Mabel Tapia : « De quoi l’expression “faire barrage” est-elle le nom aujourd’hui ? »
De la figure physique du barrage à l’expression métaphorique « faire barrage » un déplacement conceptuel s’effectue. Cette expression française trouve difficilement toute sa polysémie dans une transposition dans d’autres langues. Dans le paysage social, compris comme espace agonistique et en continuelle reconfiguration, le « faire barrage » se constitue entre formes de résistances et exercices démesurés du pouvoir. Nous proposons quelques considérations sur les implications actuelles de cette expression à haute puissance métaphorique et matérielle.
Stephen Wright : « Un barrage au temps de la fin »

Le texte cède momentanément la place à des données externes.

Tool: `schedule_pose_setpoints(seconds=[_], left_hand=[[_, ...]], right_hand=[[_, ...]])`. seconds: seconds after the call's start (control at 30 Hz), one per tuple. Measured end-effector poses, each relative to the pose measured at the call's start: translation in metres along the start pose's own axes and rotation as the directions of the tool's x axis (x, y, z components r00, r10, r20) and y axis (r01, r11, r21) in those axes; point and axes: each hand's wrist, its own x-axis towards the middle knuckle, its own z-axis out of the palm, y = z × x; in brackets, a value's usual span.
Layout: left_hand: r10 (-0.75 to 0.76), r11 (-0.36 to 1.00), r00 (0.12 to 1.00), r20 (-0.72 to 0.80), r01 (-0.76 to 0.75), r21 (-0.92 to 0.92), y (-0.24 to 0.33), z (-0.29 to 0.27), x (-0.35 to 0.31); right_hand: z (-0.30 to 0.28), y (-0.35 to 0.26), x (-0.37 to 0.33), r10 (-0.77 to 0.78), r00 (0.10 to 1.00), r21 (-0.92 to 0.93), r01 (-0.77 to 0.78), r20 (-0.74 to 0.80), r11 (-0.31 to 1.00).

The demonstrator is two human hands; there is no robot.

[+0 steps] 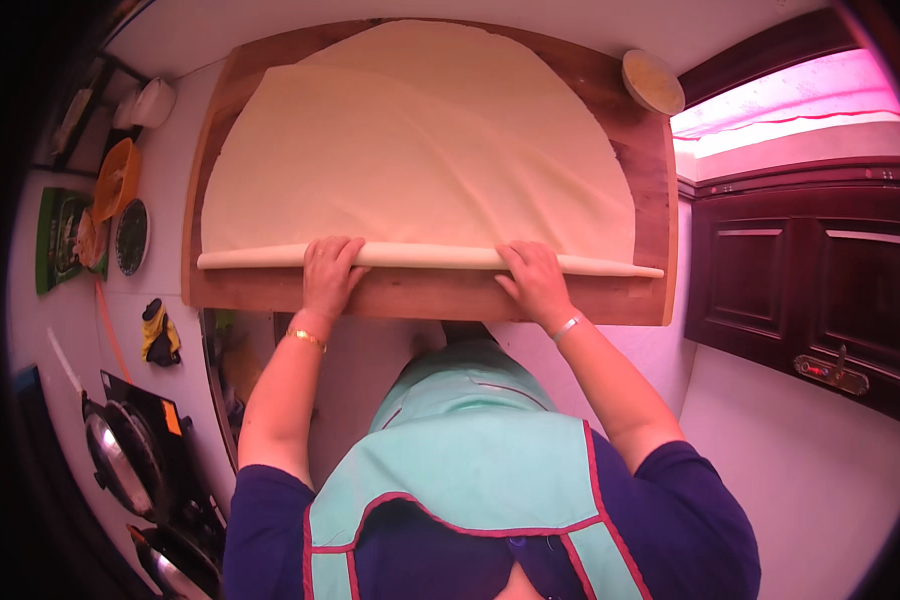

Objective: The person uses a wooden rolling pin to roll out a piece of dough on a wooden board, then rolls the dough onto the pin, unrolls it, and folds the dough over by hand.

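Observation:
A long wooden rolling pin [430, 257] lies crosswise along the near edge of a large, thin dough sheet [420, 150]. Its tapered right end shows past the dough; whether dough is wrapped round the pin, I cannot tell. My left hand [333, 272] is closed over the pin left of its middle, with the thumb pointing inward. To the right of the middle, my right hand [536, 282] grips it in the same way. The sheet is creased on the right and shows a folded-over layer at its far left. Under it is a wooden board [420, 292].
A pale bowl [654, 82] stands at the board's far right corner. On the left are an orange basket [117, 178], a dark round dish [132, 237], a black-and-yellow cloth [160, 333] and black pans [120, 458]. A dark wooden cabinet or door [800, 270] stands at the right.

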Motion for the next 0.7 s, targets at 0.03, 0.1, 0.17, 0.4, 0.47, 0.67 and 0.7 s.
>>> schedule_pose_setpoints(seconds=[0.03,0.1,0.17,0.4,0.47,0.67,0.7], left_hand=[[0.054,0.998,0.996,0.065,-0.051,-0.044,-0.009,-0.002,0.002],[0.12,0.988,0.99,0.072,-0.112,-0.109,-0.027,-0.011,-0.006],[0.083,0.995,0.989,0.124,-0.076,-0.062,-0.045,-0.02,-0.02],[-0.302,0.919,0.95,0.08,0.268,0.29,-0.076,-0.019,-0.022],[-0.202,0.967,0.971,-0.125,0.218,0.13,-0.06,-0.014,-0.01],[0.124,0.992,0.984,-0.129,-0.122,0.026,0.024,-0.009,-0.008],[0.064,0.998,0.996,-0.062,-0.064,0.002,0.027,-0.009,-0.008]], right_hand=[[0.008,-0.007,0.006,-0.016,0.999,0.042,0.015,0.03,0.999],[0.021,-0.023,0.015,-0.064,0.998,0.104,0.064,-0.005,0.992],[0.03,-0.038,0.022,-0.126,0.992,0.117,0.122,0.024,0.986],[0.022,-0.054,0.03,-0.102,0.994,0.108,0.098,0.035,0.989],[0.013,-0.045,0.028,-0.118,0.993,0.149,0.114,0.021,0.982],[-0.003,-0.024,0.0,-0.036,0.994,-0.077,0.028,-0.101,0.997],[-0.001,-0.023,-0.003,0.023,1.0,-0.084,-0.025,-0.021,0.996]])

Le barrage est la figure par excellence de l’institution — de toute institution —, c’est-à-dire de l’institué comme tel. Seul le barrage permet de réunir et d’entreposer suffisamment de ressources et d’énergie pour avancer ; mais c’est ce même barrage qui entrave l’avancée même qu’il promet et qu’il est censé assurer. N’y a-t-il pas, au sein de tout agir, une sorte de dialectique du barrage : il faut de l’institué pour pouvoir agir, mais comme l’institué entrave et retarde l’agir, il faut un moment destituant pour re-fluidifier le flux et l’imprévisible. Lors de cette intervention, nous reviendrons sur le barrage comme métaphore concrète de l’institué, notamment dans la pensée de Saint Paul, architecte du plus redoutable et plus durable barrage jamais institué.